Humax answers this itself, and the answer is no. Its FAQ lists Octopus Intelligent support as "integration in progress, support coming soon", and Octopus Agile as "not officially supported yet". So the charger does not talk to a supplier today. Scheduling is manual windows set in the Humax app: adequate on a fixed off-peak tariff like Octopus Go, where the window is set once, and the wrong tool for Agile, where the price moves through the day and you want the charger doing the hunting. The Ohme Home Pro does that, and costs £64 less.
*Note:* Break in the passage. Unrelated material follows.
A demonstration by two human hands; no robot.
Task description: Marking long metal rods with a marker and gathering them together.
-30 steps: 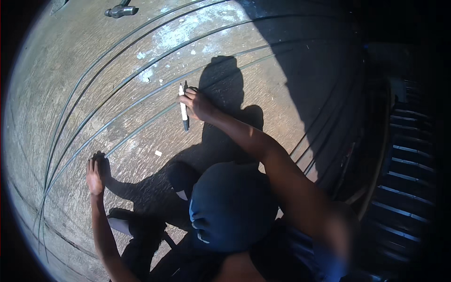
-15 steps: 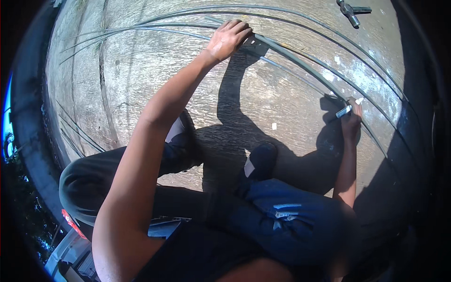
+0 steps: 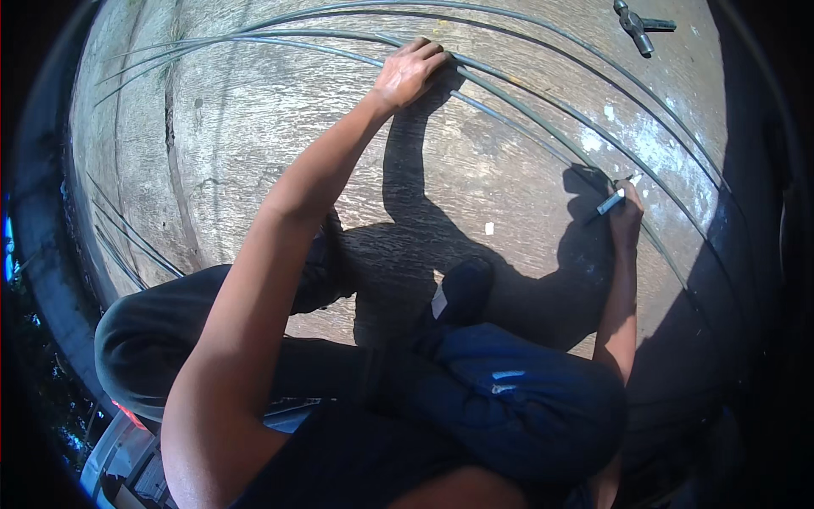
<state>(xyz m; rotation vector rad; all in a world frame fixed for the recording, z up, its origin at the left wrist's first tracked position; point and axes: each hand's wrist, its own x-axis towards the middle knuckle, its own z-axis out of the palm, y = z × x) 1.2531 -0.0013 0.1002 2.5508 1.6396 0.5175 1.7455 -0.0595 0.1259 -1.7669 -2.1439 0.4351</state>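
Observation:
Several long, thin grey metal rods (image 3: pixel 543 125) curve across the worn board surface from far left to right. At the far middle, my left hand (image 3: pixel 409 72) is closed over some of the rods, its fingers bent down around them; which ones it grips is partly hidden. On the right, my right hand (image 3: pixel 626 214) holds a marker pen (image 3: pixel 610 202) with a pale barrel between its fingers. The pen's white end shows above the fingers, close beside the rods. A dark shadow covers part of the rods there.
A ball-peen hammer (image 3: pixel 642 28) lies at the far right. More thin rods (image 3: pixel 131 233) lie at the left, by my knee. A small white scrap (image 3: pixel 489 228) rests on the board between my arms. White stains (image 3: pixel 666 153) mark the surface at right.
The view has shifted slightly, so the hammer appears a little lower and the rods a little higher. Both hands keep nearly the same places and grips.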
For a Tesla the gap is narrower than it looks. Intelligent Octopus Go reaches a Tesla through the car's own API rather than through the charger, so charger-side integration matters less here than it would to most other EVs. OCPP 1.6J is present if you would rather point the unit at third-party backend software. The wider pattern is in our smart-tariff chargers guide.

Price

ElementCost
Unit — socket (list £649)£599
Unit — tethered (list £669)from £629
Humax standard installation£450–£500
Socket, installed from£1,049

The £599 is the hardware. Humax Direct ticks the standard-installation option by default, so the basket total is the installed price unless you untick it.

The MX7 is on the government's eligible chargepoint list, under Humax Electronics, as HUMAX MX7 — HS71007 and HS71007U. Those model IDs do not match the retail SKUs, which is worth knowing if an installer cross-checks. The £500 OZEV grant itself reaches only renters, flat owners and landlords, so most buyers here cannot claim it whatever the list says.

Against the field

At £599 the MX7 sits £64 above the Ohme Home Pro and level with the Indra Smart PRO. If the ingress question is what puts you off, the alternatives are the ones whose rating is not in dispute: the Ohme at £535 is IP65 and automates the tariff, the Indra Smart Lux is IP67 for £615, and the Sync Energy Wall Charger 2 is IP65 for £362.

What the Humax holds over the Ohme and the two Indras is five years of cover against their three — on the condition Humax attaches to it, that you register the unit online — plus the PLC module, RFID and IK10. The PLC module is also the basis of the V2G pitch on the box, and that pitch is the one to discount hardest: Humax states that the ISO 15118 software and certification are still in progress, that bidirectional use depends on the carmaker enabling it, and that it needs DNO sign-off besides. Buy the MX7 for what it does now. Our V2G explainer covers how long that wait has already been.